- _Problem details_
Begin at the first line below and copy each line exactly, ending with the line where "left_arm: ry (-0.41" appears.

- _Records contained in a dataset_
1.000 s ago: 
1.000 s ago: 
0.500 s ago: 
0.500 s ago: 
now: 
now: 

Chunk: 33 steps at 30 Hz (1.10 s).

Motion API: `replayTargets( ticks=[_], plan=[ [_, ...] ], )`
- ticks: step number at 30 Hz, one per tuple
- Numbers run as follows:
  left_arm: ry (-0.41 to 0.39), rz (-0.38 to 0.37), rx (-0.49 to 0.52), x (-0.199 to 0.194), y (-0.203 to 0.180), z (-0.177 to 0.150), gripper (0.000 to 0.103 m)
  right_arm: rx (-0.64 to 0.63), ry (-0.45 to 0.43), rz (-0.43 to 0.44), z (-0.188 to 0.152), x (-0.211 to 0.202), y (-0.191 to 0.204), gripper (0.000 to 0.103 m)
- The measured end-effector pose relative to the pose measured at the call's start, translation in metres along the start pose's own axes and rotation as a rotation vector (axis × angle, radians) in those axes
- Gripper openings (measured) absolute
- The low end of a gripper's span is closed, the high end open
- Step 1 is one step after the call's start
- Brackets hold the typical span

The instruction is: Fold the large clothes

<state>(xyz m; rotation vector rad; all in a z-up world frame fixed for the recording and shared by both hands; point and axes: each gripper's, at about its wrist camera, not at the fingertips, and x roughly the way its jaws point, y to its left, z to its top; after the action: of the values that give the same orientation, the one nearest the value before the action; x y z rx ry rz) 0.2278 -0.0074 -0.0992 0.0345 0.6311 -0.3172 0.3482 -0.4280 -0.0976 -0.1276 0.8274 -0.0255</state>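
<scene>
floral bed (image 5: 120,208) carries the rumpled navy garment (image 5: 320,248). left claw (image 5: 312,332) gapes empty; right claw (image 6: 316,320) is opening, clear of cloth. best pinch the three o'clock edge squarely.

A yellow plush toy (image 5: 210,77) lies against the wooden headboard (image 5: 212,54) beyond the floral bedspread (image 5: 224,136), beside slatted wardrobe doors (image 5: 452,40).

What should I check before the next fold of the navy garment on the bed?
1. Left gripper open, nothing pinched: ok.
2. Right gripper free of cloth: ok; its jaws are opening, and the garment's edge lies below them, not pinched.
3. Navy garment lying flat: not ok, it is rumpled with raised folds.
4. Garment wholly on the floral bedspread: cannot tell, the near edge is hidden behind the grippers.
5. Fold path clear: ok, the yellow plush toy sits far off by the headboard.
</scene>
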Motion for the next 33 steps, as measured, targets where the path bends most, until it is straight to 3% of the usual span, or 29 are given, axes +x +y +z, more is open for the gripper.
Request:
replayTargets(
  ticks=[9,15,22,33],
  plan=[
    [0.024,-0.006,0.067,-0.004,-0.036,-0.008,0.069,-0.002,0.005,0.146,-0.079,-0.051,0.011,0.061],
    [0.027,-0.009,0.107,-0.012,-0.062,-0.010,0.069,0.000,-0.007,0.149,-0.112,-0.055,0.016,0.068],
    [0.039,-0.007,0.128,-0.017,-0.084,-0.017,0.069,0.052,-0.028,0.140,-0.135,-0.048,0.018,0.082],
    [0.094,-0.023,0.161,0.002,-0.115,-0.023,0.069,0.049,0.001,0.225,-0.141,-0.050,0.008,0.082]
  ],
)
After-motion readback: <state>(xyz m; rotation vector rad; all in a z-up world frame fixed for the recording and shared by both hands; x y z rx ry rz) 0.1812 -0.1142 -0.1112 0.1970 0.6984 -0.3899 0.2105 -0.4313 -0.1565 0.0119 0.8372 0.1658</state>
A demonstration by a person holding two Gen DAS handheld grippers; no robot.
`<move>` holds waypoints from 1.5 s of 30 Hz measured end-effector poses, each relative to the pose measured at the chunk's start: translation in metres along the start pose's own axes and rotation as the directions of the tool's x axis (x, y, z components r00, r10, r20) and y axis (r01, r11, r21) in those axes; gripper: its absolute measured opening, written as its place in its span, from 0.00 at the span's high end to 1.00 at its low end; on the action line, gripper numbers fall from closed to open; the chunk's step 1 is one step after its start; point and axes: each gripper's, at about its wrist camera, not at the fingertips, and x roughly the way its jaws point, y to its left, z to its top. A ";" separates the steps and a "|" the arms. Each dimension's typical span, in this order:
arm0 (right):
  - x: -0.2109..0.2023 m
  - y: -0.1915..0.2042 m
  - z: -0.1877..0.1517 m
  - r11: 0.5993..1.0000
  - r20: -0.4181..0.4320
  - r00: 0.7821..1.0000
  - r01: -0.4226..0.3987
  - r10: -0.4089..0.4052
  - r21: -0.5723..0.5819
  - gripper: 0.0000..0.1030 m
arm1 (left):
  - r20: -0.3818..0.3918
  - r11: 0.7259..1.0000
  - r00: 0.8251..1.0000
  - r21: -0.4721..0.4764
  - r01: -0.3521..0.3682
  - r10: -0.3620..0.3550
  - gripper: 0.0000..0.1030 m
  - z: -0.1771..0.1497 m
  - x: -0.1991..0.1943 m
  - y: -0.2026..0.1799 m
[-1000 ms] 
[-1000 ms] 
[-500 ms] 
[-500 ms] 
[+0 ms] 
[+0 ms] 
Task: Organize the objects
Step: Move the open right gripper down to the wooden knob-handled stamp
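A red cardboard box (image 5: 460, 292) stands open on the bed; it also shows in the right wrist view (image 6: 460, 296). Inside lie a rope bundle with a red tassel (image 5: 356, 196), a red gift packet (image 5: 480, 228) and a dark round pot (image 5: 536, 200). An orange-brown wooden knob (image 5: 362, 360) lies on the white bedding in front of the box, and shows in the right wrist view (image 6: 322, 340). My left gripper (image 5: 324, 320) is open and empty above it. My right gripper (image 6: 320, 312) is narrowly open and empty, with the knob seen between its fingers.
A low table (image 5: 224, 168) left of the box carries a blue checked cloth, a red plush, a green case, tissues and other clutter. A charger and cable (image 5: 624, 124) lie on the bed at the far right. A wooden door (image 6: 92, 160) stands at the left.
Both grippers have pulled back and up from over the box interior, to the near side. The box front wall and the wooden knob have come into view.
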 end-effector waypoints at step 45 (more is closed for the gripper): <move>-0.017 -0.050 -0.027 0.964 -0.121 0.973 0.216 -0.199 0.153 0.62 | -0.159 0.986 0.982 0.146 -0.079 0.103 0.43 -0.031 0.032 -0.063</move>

- _Answer to the exercise_
1.000 s ago: 
1.000 s ago: 
0.500 s ago: 
0.500 s ago: 
now: 
now: 

Chunk: 33 steps at 30 Hz (1.10 s).

Motion API: `replayTargets( ticks=[_], plan=[ [_, ...] ], )`
- ticks: step number at 30 Hz, one per tuple
- Numbers run as follows:
  left_arm: ry (-0.41 to 0.39), rz (-0.38 to 0.37), rx (-0.49 to 0.52), x (-0.199 to 0.194), y (-0.203 to 0.180), z (-0.177 to 0.150), gripper (0.000 to 0.103 m)

Nothing more remains for this exercise.